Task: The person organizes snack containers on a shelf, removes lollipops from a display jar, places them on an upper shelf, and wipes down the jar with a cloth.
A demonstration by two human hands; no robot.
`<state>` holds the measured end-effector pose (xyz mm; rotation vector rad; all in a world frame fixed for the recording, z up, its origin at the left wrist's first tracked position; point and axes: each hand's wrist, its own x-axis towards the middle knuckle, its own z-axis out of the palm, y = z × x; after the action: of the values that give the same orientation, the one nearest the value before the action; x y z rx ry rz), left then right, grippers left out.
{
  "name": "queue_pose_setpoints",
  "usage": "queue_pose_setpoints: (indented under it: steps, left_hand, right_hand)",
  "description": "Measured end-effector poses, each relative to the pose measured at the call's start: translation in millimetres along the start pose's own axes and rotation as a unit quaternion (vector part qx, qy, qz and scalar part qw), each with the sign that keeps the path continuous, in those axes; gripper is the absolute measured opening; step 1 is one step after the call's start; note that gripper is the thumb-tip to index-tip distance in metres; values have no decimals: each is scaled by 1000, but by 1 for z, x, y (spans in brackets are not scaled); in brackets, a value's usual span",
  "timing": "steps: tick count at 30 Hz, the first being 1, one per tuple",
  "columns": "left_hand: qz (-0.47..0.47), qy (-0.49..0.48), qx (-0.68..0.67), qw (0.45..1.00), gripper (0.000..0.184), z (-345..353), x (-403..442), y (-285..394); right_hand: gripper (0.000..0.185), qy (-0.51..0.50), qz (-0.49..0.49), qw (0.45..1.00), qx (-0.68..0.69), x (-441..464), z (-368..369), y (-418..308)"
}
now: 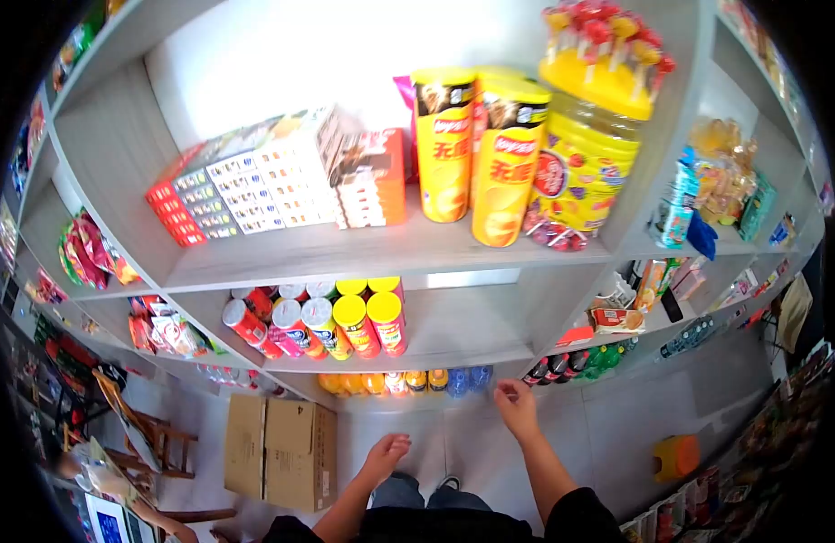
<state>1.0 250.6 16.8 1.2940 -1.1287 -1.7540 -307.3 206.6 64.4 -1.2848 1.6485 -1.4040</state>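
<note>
In the head view, the right hand (517, 404) hangs before the shelving (462, 319), its fingers loosely curled — whether they pinch anything, I cannot tell. Nearest to it are the blue bottles (458, 382), low in the shelving, ahead and slightly left of those fingers; they seem upright, long axis vertical. Dark bottles (558, 366) sit ahead to the right. The left hand (383, 454) is farther from the blue bottles — its fingers half bent, seemingly empty, right of the cardboard box (291, 443).

black short-sleeved top (426, 525), blue-grey trousers (397, 490), dark-and-white shoe (450, 483)
</note>
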Motion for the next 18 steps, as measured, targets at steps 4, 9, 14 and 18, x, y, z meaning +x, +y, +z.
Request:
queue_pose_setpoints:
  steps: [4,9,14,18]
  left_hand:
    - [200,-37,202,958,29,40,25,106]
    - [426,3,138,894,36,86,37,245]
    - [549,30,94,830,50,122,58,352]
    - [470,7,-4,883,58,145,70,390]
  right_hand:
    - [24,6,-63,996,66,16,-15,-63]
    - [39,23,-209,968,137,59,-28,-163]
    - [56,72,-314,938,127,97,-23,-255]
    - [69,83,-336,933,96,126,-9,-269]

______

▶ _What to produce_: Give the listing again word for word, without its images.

▶ _Task answer_:
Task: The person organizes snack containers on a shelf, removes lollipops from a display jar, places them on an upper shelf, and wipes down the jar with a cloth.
A demonstration by two human hands; no robot.
`<state>` holds the measured end-effector pose (xyz mm; rotation vector rad; all in a world frame fixed for the recording, z up, its origin at the left wrist's first tracked position; point and axes: each hand's wrist, its own x-axis towards the middle knuckle, its own z-axis out of the palm, y = z × x; after the action: of the values that give the same orientation, the one nearest the value before the action; x y z rx ry rz), left then right, grippers left out.
{
  "name": "queue_pose_setpoints",
  "usage": "queue_pose_setpoints: (indented under it: steps, left_hand, right_hand)",
  "description": "Measured end-effector poses, each relative to the pose measured at the call's start: translation in millimetres along the start pose's own axes and rotation as a unit quaternion (vector part qx, qy, qz and scalar part qw), each with the sign that keeps the path continuous, in those axes; gripper is the absolute measured opening; step 1 is one step after the call's start; note that gripper is the thumb-tip to index-tip distance in metres; values have no decimals: each is scaled by 1000, but by 1 for z, x, y (spans in brackets are not scaled); in brackets, a value's usual span",
  "timing": "steps: tick count at 30 Hz, the first being 1, one per tuple",
  "columns": "left_hand: qz (-0.47..0.47), qy (-0.49..0.48), qx (-0.68..0.67), qw (0.45..1.00), gripper (0.000..0.184), z (-345..353), x (-403..442), y (-285..394); right_hand: gripper (0.000..0.185), qy (-0.51..0.50), qz (-0.49..0.49), qw (0.45..1.00), qx (-0.68..0.69), x (-441..464), z (-368..369), y (-418..308)"
}
now: 
<state>1.0 250.6 16.8 1.2940 -1.1287 -1.7540 -307.3 206.6 64.4 -1.2848 1.6485 -1.4040</state>
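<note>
In the head view, the right hand (517, 404) hangs before the shelving (462, 319), its fingers loosely curled — whether they pinch anything, I cannot tell. Nearest to it are the blue bottles (458, 382), low in the shelving, ahead and slightly left of those fingers; they seem upright, long axis vertical. Dark bottles (558, 366) sit ahead to the right. The left hand (383, 454) is farther from the blue bottles — its fingers half bent, seemingly empty, right of the cardboard box (291, 443).

black short-sleeved top (426, 525), blue-grey trousers (397, 490), dark-and-white shoe (450, 483)
</note>
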Motion for the next 18 steps, as measured, targets at steps 4, 9, 14 and 18, x, y, z meaning +x, +y, +z.
Request:
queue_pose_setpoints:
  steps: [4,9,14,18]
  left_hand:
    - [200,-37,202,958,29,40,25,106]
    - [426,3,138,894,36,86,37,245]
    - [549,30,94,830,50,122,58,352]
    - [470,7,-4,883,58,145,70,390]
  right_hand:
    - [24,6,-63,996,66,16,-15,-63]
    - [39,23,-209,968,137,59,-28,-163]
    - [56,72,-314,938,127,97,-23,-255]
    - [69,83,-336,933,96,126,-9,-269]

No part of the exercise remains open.